Joy, 18, agreed: “I think there was a point in my life where I tried to convince myself that I could possibly be into that. And now that I have grown up, I’m like, ‘No way, I would never let anyone do that to me.’”

“Personally I have only had sex with one person,” Callie, 18, added. “And he is not even as exposed to porn as I would think that most boys are, and he thought that [choking] was a normal thing.”

Thalia mused that the light, obligatory strangling had become vanilla among a certain set of her peers. “It’s taken on a weird flavor, maybe, where it’s like—who can have the most weird, violent sex? It’s like a contest.”

She herself found the violent turn, both online and in real life, quite disturbing. “You see some fucked-up stuff,” Thalia said about scrolling through sites such as Pornhub. “People looking like they’re in pain … people pretending to be raped.” Those scenes had stayed with her, though she hadn’t sought out porn in some time. In fact, none of the girls had.

But more surprising to me was the fact that Arthur, 16, had chosen to regulate his porn use too.

During the pandemic shutdowns, Arthur had spent more time than usual viewing porn. But there came a point when he realized that the ordinary, commercial-grade stuff featured on the front pages of popular streaming sites wasn’t cutting it anymore. His tastes were changing—for the worse.

“I feel like, when you watch more of it,” he said, “that’s when you start getting the more specific stuff; you know what I mean? Because it’s like, when you eat a bunch of pizza, pizza don’t hit the same … If you open up a homepage, and you’re not Wow, then you should just get off. You should wait for a different time.”

It wasn’t that he couldn’t have found material that was more novel, more extreme, more titillating. At 16, Arthur already knows that the internet is awash with every sort of sexual content you can imagine, and some you likely—hopefully—can’t. It was that he had the foresight to realize that the search for novel extremes can be bottomless, and he had no desire to peer into that void.

“I was like, ‘Fuck this,’” he told me, “and I started spacing out” time spent with porn. “It works.”

Since the Canadian House of Commons’ investigation, more than 30 women have sued Pornhub’s parent company for profiting off videos of their sexual exploitation, and the website has hastily tidied up its offerings—though when I asked Nordstrom how much good that would do, she wasn’t optimistic. “I think it requires an inherent societal change, a behavioral change where society says, ‘This is important to us,’” she said. “There is no way to regulate” our way out of this mire.

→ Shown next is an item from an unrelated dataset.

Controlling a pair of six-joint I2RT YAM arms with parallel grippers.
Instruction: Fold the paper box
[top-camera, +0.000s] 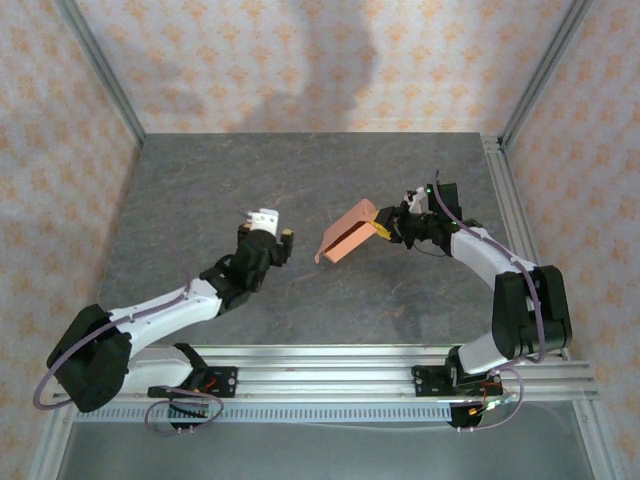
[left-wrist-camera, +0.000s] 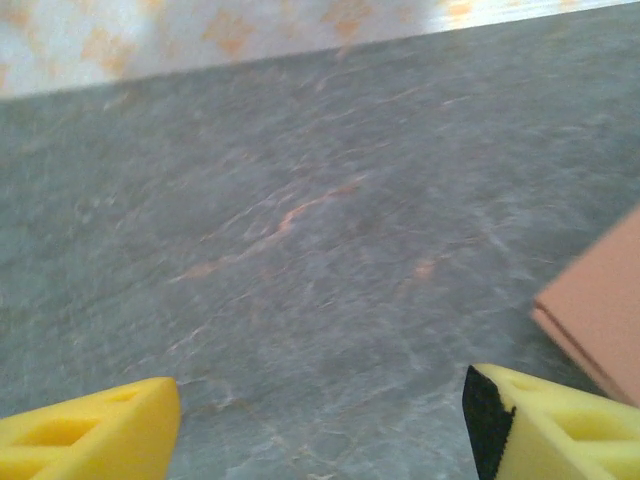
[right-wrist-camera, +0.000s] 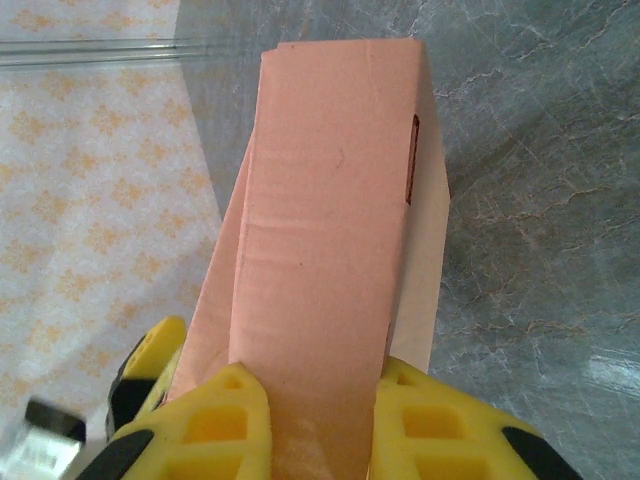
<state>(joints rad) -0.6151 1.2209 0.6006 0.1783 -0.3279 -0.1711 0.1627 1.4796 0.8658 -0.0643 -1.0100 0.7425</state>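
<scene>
Yellow fingers (left-wrist-camera: 90, 430) of the left gripper (left-wrist-camera: 320, 435) are seen closest to the lens in the left wrist view. They are spread wide with only bare grey table (left-wrist-camera: 300, 250) between them, so this gripper is released and nothing is grasped by it. A corner of the paper box (left-wrist-camera: 600, 310) is caught at the right edge of that view, just beyond the right-hand finger and apart from it.

From above, the left gripper (top-camera: 275, 229) is found to the left of the paper box (top-camera: 345, 238), with a clear gap left between the two. The paper box is held tilted, with the table beneath it and its left end lower than its right. Whether that lower end touches the table cannot be told. The box is partly folded: in the right wrist view, card panels are seen laid over one another, and a narrow slot (right-wrist-camera: 411, 160) is cut in the right-hand panel.

At the right end of the paper box, the right gripper (top-camera: 386, 228) is clamped on the card, which is pinched between its yellow fingers.
</scene>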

On that count, Fonte seems to agree. The adolescents who consume free porn from streaming sites aren’t “thinking about the politics behind it, the economics behind it, and certainly not the ethics behind it,” she said, because they’re too often concerned with very elementary questions they lack answers to: Are their bodies normal? Should they look a certain way? Is this what sex is supposed to be like? With more leeway for comprehensive sex education, Fonte told me, she would raise the question of “Who is on the other side of the screen that you’re benefiting from?

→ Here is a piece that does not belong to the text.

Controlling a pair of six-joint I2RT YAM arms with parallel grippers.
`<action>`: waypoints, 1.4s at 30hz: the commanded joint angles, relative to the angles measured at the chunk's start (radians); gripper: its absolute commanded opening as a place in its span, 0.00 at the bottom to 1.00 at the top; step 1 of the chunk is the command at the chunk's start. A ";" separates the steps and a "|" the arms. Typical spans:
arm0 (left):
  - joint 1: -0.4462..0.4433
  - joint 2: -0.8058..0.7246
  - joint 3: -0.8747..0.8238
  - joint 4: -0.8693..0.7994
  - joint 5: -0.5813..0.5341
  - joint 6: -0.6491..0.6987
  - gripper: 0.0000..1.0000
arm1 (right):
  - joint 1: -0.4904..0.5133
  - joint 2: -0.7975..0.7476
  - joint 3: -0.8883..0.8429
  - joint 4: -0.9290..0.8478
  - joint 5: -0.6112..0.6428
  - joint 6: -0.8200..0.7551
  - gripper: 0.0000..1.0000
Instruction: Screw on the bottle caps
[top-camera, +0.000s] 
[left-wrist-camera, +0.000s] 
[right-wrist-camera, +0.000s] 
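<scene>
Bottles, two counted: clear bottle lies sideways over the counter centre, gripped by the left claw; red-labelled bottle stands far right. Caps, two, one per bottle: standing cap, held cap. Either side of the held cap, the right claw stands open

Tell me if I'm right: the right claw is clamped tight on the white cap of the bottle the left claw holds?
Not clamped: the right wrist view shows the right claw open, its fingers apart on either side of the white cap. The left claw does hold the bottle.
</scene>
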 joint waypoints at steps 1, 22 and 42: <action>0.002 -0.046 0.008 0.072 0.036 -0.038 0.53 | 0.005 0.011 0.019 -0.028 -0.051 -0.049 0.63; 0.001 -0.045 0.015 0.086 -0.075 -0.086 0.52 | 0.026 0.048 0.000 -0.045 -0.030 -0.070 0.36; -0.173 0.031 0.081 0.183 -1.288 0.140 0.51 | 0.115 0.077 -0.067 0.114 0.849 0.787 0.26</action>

People will have to determine for themselves that the answer to that question matters, that the expenditure of resources on education, for prevention, and law enforcement, for prosecution, is worth it; and that they don’t want to be the sort of individuals who enjoy artifacts of others’ suffering, inconvenient as that might be. It’s the kind of decision Arthur has already made; the only shame is that he had to make it on his own.